Lines from the line with "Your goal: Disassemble" to the line with "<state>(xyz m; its" in the entries below, and only those, must be output exactly, with both ends included.

***** Supplied records *****

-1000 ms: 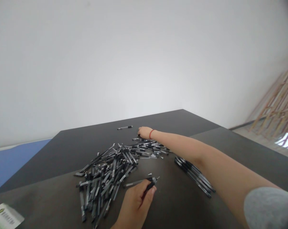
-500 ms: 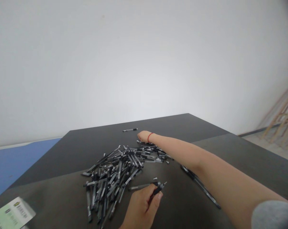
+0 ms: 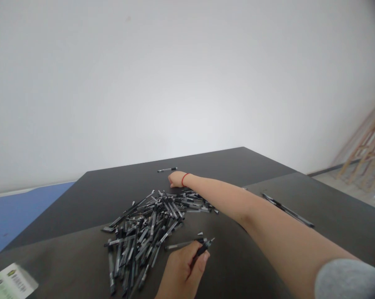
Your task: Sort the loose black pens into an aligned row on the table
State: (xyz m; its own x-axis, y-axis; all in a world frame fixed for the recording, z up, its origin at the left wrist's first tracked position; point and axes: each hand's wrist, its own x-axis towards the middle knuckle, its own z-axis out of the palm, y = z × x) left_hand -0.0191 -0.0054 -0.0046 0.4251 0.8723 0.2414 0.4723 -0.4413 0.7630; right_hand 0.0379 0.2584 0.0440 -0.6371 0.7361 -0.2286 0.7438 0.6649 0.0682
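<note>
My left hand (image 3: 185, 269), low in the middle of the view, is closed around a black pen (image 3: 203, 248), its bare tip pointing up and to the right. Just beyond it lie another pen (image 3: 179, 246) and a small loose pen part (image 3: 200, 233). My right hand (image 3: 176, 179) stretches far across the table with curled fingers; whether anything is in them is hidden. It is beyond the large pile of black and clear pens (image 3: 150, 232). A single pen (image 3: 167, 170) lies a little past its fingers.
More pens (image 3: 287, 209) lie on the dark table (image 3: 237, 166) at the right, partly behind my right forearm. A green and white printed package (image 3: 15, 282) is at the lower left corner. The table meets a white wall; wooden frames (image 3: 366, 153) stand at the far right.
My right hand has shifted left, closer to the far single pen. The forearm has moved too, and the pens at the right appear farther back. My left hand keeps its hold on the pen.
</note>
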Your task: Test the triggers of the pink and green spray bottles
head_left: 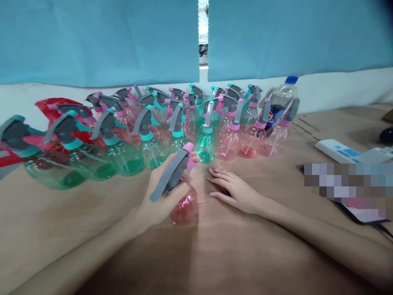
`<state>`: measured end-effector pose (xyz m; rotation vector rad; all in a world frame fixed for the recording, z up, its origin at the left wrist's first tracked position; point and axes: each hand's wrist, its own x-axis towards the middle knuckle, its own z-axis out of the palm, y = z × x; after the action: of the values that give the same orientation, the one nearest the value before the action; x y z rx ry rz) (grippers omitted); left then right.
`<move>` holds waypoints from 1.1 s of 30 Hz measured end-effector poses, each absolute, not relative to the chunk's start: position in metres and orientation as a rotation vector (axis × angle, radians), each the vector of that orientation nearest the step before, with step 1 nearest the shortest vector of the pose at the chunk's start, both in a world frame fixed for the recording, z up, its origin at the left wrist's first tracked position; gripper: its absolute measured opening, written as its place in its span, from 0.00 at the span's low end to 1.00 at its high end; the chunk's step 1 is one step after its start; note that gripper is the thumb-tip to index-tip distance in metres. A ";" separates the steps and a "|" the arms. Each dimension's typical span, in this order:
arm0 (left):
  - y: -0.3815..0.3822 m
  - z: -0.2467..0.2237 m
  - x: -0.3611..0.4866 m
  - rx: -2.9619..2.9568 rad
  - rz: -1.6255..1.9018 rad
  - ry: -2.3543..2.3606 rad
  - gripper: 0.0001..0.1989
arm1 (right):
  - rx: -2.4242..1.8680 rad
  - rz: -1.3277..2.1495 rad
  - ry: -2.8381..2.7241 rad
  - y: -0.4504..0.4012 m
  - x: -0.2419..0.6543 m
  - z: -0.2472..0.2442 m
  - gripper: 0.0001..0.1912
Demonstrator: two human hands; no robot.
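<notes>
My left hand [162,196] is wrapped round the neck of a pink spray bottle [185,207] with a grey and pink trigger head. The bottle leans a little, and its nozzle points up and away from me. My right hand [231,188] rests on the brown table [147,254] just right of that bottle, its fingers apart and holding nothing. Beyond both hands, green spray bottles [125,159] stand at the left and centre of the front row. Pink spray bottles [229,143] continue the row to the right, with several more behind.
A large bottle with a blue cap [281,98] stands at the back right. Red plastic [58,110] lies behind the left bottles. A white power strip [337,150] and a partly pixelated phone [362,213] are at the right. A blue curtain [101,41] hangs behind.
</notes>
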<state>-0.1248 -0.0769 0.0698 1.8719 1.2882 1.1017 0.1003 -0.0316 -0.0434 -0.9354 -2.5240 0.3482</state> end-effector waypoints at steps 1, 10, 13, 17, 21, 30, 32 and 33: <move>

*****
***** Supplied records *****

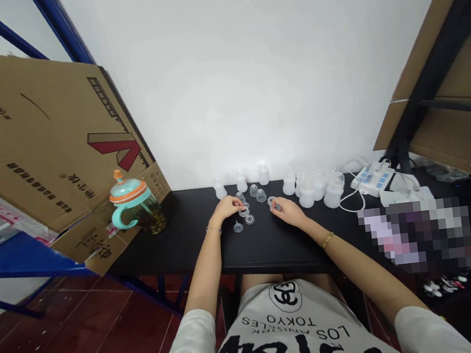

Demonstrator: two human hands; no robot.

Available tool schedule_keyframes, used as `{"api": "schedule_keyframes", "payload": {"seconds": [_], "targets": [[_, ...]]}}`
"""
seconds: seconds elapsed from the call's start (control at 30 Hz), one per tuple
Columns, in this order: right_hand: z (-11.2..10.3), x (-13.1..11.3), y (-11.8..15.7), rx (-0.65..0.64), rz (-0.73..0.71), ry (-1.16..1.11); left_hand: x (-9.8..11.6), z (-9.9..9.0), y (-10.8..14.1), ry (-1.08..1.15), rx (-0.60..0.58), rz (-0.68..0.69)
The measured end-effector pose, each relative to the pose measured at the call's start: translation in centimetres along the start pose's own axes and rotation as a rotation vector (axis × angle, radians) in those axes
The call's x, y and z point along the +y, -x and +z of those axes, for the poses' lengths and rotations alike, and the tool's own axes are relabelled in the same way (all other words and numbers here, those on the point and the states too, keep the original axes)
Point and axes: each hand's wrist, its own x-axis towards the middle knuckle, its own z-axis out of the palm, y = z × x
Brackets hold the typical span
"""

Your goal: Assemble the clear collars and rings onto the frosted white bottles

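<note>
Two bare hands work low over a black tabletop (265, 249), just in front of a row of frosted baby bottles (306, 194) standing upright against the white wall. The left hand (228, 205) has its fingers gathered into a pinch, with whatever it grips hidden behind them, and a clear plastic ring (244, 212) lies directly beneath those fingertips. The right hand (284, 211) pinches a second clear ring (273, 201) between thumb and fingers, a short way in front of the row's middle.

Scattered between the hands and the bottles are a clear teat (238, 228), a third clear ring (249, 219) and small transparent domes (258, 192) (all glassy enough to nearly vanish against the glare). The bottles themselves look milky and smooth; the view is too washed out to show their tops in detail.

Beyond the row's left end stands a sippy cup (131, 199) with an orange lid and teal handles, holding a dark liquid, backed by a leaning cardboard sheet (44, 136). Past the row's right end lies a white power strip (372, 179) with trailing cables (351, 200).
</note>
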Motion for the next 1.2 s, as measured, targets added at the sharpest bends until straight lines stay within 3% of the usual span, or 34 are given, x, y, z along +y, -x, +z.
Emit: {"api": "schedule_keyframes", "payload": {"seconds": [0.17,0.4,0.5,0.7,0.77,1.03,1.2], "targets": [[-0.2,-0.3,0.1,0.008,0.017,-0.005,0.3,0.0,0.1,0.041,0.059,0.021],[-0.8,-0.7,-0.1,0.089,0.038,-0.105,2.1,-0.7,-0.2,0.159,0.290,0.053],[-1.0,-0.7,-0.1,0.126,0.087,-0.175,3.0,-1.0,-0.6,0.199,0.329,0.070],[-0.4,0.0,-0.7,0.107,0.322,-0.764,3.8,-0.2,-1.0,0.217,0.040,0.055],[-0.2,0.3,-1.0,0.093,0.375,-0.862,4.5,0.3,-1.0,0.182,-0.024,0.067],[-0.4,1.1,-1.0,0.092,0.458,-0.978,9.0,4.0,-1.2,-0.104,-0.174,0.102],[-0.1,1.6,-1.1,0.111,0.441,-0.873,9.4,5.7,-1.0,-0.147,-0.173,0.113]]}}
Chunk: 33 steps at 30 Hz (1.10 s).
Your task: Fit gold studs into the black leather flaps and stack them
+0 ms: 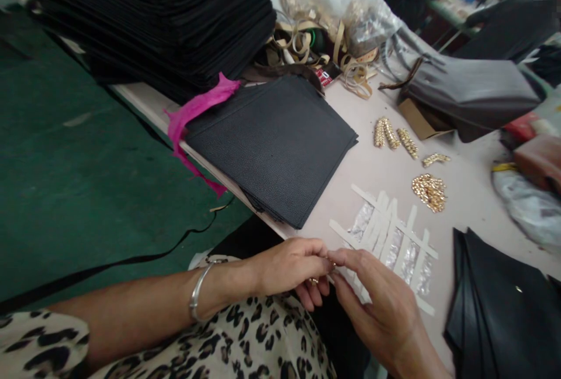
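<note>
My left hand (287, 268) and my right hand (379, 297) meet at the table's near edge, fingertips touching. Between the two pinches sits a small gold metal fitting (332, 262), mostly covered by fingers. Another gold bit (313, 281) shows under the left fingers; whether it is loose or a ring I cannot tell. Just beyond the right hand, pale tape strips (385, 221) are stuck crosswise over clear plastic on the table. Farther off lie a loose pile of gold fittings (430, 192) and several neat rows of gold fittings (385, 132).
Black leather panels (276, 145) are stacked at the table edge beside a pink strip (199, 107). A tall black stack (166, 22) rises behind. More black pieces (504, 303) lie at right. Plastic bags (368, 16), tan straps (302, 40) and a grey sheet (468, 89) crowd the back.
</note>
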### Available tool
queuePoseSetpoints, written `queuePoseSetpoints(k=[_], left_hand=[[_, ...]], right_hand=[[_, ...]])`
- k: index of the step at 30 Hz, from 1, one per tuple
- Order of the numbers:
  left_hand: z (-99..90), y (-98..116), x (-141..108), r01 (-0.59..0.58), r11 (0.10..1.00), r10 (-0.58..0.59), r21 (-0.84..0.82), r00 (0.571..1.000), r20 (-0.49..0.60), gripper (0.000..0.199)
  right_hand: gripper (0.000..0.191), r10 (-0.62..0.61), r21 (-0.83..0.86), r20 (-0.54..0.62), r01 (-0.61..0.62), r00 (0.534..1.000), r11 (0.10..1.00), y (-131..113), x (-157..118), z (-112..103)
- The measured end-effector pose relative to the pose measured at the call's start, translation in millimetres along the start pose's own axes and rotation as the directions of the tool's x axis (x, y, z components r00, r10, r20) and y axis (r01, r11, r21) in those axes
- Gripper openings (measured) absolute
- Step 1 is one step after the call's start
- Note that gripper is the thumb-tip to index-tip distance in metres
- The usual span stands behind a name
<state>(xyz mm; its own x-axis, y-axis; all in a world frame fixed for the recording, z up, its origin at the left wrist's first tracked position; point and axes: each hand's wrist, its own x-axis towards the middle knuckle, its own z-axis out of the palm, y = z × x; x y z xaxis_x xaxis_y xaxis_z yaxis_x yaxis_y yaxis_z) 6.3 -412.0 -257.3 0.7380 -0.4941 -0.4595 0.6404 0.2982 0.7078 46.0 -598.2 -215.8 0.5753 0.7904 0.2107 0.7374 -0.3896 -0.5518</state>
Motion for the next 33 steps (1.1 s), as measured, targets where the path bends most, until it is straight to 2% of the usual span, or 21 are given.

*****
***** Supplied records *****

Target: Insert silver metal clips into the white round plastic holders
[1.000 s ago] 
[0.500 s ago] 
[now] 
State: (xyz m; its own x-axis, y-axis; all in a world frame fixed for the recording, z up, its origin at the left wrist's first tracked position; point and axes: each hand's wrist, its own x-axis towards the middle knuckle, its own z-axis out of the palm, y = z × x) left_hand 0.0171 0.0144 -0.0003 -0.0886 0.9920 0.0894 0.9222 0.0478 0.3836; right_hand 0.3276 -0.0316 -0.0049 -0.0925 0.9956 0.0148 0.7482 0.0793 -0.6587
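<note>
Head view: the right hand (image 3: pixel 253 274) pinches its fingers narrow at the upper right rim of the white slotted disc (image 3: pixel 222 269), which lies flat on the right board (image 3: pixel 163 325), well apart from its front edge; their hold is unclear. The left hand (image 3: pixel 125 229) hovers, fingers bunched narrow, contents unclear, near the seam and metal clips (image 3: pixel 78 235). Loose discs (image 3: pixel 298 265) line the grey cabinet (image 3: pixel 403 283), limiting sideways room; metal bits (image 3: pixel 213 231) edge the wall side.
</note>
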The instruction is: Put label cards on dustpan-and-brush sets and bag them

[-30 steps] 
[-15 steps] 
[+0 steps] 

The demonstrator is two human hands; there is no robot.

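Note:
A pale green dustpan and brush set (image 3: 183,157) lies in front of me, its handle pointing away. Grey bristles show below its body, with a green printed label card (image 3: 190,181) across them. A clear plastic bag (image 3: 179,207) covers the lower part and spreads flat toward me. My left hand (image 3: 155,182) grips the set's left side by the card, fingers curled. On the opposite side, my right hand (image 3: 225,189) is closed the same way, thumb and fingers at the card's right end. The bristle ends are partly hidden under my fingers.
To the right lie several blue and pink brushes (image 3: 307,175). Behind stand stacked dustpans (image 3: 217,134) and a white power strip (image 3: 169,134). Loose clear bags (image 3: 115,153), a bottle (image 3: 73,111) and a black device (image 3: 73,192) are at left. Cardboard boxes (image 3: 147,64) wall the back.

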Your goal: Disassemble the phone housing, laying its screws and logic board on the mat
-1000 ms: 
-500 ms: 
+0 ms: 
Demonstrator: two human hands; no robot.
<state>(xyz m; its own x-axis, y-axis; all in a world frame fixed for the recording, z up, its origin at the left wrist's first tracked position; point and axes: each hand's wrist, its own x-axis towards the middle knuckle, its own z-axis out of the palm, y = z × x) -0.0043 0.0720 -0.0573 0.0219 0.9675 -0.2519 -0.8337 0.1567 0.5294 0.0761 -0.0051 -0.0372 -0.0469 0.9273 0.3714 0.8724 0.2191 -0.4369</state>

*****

## Written response
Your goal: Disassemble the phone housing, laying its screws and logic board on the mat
-1000 ms: 
-500 ms: 
+0 ms: 
Demonstrator: two human hands; no robot.
<state>(xyz m; its own x-axis, y-axis; all in a world frame fixed for the recording, z up, its origin at the left wrist's first tracked position; point and axes: each hand's wrist, its own x-axis towards the middle knuckle, its own z-axis out of the palm, y = z × x) -0.0043 0.0720 -0.0573 0.0219 0.9675 -0.2519 -0.8337 0.1567 0.5294 0.0761 -0.0051 -0.0372 -0.0469 0.9273 0.3714 0.8724 0.2191 -0.4369</state>

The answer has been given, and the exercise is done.